I don’t see how to get from point A to point B here. In this case, point A is “treating reality as real” to “condoning what happened.”
You sure it’s about cutting corners, and not about juries screwing up, or being misinformed?
Again, you’ve managed to go a whole paragraph without actually providing a reason for anyone to agree with your position: why do you think the risk would increase instead of decrease?
Well, no, I disagree. It is a 100% accurate statement. It’s one thing to argue that the legal system, for this and that good reason in your opinion, limits the information available to the jury to a very specific picture of things. That’s a legitimate and reasonable position that I’m disagreeing with. But it’s quite another to argue that in doing so, the process is not in some sense distorting reality.
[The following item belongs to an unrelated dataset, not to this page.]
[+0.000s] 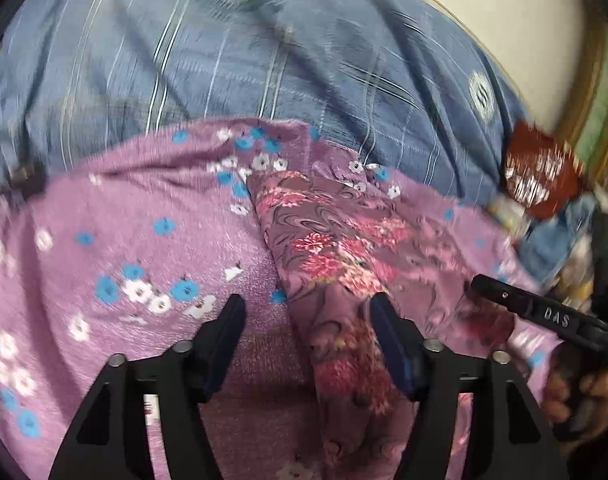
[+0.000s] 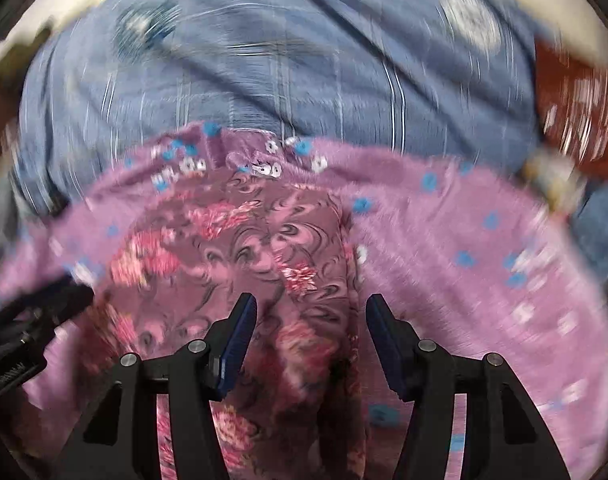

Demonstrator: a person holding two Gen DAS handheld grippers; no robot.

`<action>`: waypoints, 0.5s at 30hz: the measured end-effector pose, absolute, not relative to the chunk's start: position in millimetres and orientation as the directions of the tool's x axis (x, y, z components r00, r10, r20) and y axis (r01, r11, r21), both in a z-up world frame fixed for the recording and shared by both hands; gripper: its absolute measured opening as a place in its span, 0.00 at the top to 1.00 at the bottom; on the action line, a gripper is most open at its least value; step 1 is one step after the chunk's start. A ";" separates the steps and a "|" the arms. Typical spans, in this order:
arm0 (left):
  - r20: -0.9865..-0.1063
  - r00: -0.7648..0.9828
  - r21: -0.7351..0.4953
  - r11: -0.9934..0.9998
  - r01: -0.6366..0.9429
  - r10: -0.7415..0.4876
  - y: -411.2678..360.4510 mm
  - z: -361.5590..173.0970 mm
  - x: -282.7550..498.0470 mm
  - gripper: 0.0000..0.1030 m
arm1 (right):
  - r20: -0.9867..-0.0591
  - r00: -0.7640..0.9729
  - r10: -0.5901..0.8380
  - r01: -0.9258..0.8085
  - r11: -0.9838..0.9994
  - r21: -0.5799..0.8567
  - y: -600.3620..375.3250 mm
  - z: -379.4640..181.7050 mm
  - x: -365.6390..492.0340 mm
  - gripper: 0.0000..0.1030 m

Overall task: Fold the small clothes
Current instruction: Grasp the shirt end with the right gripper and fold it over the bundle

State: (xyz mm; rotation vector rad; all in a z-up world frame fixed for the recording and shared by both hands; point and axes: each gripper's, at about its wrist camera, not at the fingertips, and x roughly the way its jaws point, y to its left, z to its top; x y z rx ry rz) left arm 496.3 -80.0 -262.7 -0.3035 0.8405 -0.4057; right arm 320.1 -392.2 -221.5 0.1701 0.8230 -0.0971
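- Left wrist view: my left gripper [image 1: 306,312] is hanging with its jaws well apart, gripping nothing. The purple garment [image 1: 116,240] is lying just below and ahead of my fingers [image 1: 232,320].
- A darker band with pink flowers [image 1: 328,264] is running from between my jaws up and away toward the garment's far edge. That long axis is lying almost in line with the way I am pointing, and its near end is sitting closer to my right finger than my left.
- My right gripper [image 1: 516,304] is showing at the right edge of this view, just beside the garment's right side. I cannot tell its opening from here.
- Right wrist view: my right gripper [image 2: 310,316] is also standing open and empty. The flowered band [image 2: 240,256] is passing under my left finger and spreading off to the left, while the plain purple cloth [image 2: 464,248] is lying to the right.
- My left gripper [image 2: 40,312] is showing as a dark blur at the left edge, over the garment's left side.
- I judge both hands are about equally near the garment, one to each side of the band.
- The garment is resting on a blue checked sheet [image 1: 224,64], wrinkled and soft. A red patterned cloth [image 1: 540,168] is lying off to the right, and a pale wall [image 1: 504,12] is standing beyond. Both views are blurred.
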 end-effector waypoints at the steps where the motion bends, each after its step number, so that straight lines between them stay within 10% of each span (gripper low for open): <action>1: -0.661 0.569 -0.454 0.864 0.215 -0.489 -76.6 -270.1 503.3 0.32 | -0.738 0.674 0.044 0.182 0.958 0.224 -411.4 -225.7 323.3 0.37; 15: -0.638 0.378 -0.631 0.737 0.243 -0.671 -95.6 -308.8 539.1 0.42 | -0.676 0.562 0.478 0.190 0.720 0.667 -451.7 -280.7 353.0 0.33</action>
I don’t see how that’s a respectable position at all.
Now this is a very silly argument. We haven’t learned any such thing, because we HAVEN’T tried all that much of the alternative systems we might devise. There are all sorts of quite good suggestions for how to improve the performance of the legal system that we’ve never tried, anywhere (we’ve never tried, for instance, any measures to actually make sure jurors even paid attention at trial).
So you say, but you aren’t very convincing.
But I don’t see how you can say that and then turn around and praise juries. It’s clear from recent history that juries screw up A LOT, and even worse, there are no consequences or incentives for juries NOT to screw up.
Wow, I don’t even know what to say. I’ve mischaracterized what a fact finder does, because I didn’t use the word gestalt? What a stunning bit of rambling, all of it never getting around to explaining why talking about weighing evidence is a mischaracterization of anything.
Who is “we”?
If you are arguing that the system is fabulous for lawyers, then I agree. But then that’s because lawyers and judges have every incentive to make the system that way.
It’s a bit of a hijack I suppose, but I’m actually interested in a good answer to the question. I guess we’d have to define the parameters more carefully, but my semi-WAG is that about 15% of defendants are kept over the federal speedy trial statute’s time limits through no fault of their own (i.e. prosecution obtains extra time to track down a witness, evidence collection issues, unnecessary delay in the adjudication of defense motions, etc.).